AKS - Airflow setup and use with SSO
Here’s a step-by-step guide to deploying and using Apache Airflow on Azure Kubernetes Service (AKS) [1]:
Step 1: Set Up Your AKS Cluster
If you don’t already have an AKS cluster, create one using IaC. This should already be done for you. Log into the Aks cluster with
az aks get-credentials --resource-group <resourcegroupname> --name <clustername>
kubelogin convert-kubeconfig -l azurecli
Step 2: Install Helm
Ensure Helm is installed on your local machine:
curl https://raw.githubusercontent.com/helm/helm/master/scripts/get-helm-3 | bash
Step 3: Create a Namespace for Airflow
kubectl create namespace airflow
Step 4: Configure Workload Identity (Optional but Recommended)
This step allows Airflow to securely access Azure resources like Key Vault:
1. Create a service account:
kubectl apply -f - <<EOF
apiVersion: v1
kind: ServiceAccount
metadata:
name: airflow
namespace: airflow
EOF
1. Annotate the service account with your Azure identity:
kubectl annotate serviceaccount airflow \
azure.workload.identity/client-id=<CLIENT_ID> \
azure.workload.identity/tenant-id=<TENANT_ID> \
-n airflow
Step 5: Install External Secrets Operator (Optional for Key Vault Integration)
helm repo add external-secrets https://charts.external-secrets.io
helm repo update
helm install external-secrets external-secrets/external-secrets \
--namespace airflow \
--create-namespace \
--set installCRDs=true \
--wait
Step 6: Add the Apache Airflow Helm Chart
helm repo add apache-airflow https://airflow.apache.org
helm repo update
Step 7: Install Airflow
a kustomization is preferred:
or using helm
helm install airflow apache-airflow/airflow \
--namespace airflow \
--set executor=CeleryExecutor \
--set airflow.image.tag=2.8.1 \
--set createUser=true \
--set webserver.defaultUser.username=admin \
--set webserver.defaultUser.password=admin
You can get Fernet key with
python -c "from cryptography.fernet import Fernet; print(Fernet.generate_key().decode())"
and optionally save it as a secret
kubectl get secret --namespace airflow airflow-fernet-key -o jsonpath="{.data.fernet-key}" | base64 --decode
I prefer creating a HelmRelease with the official airflow chart with the release file in the references and creating configMaps for values file also in the references and the webserver_config.py discussed a few steps below if you want to specify SSO during setup.

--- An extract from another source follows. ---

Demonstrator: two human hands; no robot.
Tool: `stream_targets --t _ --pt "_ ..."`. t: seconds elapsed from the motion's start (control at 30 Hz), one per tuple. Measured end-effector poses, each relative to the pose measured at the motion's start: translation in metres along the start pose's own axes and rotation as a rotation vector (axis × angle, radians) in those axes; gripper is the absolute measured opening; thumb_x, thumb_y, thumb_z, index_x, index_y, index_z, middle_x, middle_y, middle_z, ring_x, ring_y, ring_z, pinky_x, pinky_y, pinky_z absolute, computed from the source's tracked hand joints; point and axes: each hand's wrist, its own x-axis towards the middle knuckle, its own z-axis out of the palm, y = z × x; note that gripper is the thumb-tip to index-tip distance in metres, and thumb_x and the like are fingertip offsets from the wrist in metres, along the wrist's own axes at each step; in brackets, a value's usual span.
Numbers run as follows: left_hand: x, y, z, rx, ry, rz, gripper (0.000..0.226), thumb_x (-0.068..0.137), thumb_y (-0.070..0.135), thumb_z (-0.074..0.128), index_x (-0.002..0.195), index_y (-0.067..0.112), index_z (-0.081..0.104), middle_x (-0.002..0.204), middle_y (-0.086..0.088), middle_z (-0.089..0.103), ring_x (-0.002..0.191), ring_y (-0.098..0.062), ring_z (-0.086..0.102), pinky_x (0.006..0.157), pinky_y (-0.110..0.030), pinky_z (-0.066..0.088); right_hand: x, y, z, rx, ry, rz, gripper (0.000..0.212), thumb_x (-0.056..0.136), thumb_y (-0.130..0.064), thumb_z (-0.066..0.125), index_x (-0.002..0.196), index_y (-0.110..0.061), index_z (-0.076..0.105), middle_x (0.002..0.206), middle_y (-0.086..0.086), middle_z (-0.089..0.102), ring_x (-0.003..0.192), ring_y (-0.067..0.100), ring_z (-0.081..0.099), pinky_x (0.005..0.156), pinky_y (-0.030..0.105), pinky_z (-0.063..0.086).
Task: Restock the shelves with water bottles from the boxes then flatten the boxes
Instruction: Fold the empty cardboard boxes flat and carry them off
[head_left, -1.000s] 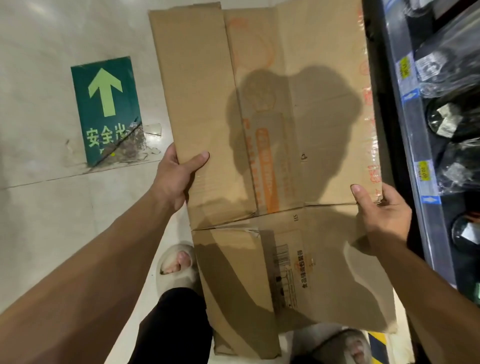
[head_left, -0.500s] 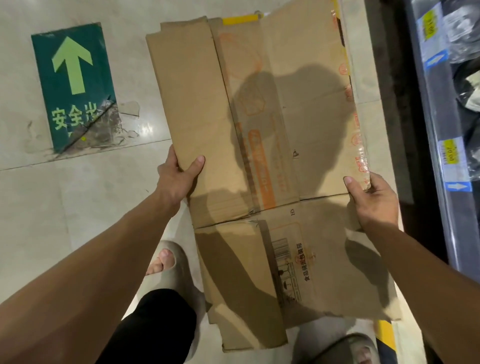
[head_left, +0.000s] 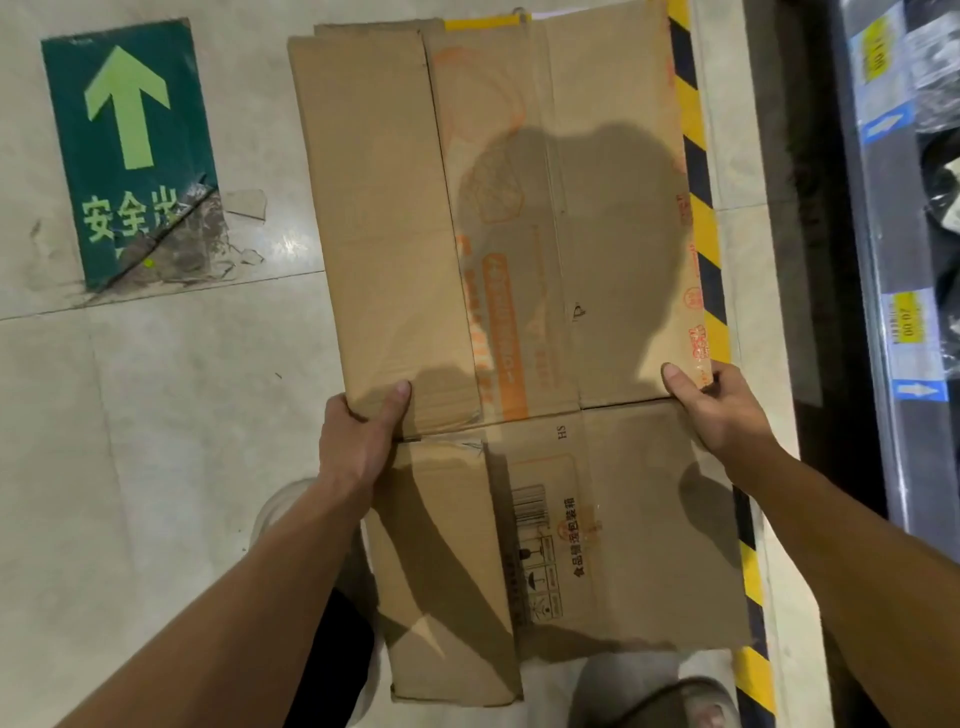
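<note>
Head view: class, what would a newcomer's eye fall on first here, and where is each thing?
The flattened cardboard box fills the centre, gripped at its side edges by the left hand and right hand. A green arrow floor sign, torn at its lower corner, lies upper left; yellow-black hazard tape runs along the box's right.

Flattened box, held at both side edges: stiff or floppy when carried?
Likely hinges: the flattened box has a fold line running between the left hand and right hand. Panels look flat, so probably stiff. Probably light: each hand only pinches a side edge.
</note>
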Motion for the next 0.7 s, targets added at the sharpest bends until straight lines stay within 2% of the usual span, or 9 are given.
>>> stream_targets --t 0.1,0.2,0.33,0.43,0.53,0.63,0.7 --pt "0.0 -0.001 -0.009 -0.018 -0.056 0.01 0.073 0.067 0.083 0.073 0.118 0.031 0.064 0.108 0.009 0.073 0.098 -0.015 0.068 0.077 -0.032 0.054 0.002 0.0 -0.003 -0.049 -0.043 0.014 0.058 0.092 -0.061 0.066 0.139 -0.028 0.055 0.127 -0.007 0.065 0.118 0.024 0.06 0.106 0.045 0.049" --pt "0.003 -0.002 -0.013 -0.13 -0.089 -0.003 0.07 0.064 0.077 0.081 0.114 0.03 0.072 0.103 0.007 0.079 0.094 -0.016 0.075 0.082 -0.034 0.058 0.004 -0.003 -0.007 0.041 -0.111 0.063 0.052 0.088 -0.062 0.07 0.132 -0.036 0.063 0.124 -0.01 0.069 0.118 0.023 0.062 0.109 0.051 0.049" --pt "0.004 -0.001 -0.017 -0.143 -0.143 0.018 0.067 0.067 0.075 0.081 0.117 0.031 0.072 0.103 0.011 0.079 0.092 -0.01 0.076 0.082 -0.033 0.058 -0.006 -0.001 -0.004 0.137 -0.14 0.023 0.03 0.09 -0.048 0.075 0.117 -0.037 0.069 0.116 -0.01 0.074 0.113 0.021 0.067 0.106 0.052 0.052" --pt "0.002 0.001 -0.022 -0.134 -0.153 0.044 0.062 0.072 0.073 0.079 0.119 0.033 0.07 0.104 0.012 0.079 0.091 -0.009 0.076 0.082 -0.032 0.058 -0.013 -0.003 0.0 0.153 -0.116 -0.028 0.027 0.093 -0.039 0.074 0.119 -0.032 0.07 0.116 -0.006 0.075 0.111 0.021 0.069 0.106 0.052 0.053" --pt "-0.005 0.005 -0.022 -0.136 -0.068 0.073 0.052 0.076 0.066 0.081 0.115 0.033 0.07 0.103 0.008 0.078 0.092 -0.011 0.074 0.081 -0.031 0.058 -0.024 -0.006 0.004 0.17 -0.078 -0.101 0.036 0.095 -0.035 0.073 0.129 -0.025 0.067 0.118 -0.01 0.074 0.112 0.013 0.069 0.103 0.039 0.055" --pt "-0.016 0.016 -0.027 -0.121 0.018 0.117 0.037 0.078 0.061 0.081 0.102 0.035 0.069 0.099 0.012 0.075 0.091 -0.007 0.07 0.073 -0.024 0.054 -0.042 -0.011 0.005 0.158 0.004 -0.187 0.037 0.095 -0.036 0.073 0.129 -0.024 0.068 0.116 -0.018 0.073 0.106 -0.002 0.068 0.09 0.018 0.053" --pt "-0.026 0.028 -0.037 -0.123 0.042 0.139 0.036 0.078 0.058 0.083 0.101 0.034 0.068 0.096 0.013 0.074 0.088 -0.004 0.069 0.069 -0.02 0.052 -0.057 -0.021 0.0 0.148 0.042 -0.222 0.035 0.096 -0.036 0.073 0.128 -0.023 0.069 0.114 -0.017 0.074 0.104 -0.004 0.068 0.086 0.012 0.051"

Step 8: Access the Airflow Web UI
Port-forward the web server service:
kubectl port-forward svc/airflow-webserver 8080:8080 -n airflow
Then open your browser and go to: http://localhost:8080
For a complete setup, it could look like this: PIBI NonProd Airflow
Step 9: Setup the app registration for SSO
Add the following:
1. redirect URI as https://<your-airflow-domain>/oauth-authorized/azure or https://<your-airflow-domain>/oauth2/callback
2. Assign API permissions (openid, email, profile) for authentication.
3. Navigate to the token configuration page of the Azure AD application. For ID and access token, add an optional claim on the
1. email
2. preferred_username
3. given_name
4. family_name
5. UPN
4. Edit the groups claim to include sAMAccountName for both ID and Access tokens but leave out SAML.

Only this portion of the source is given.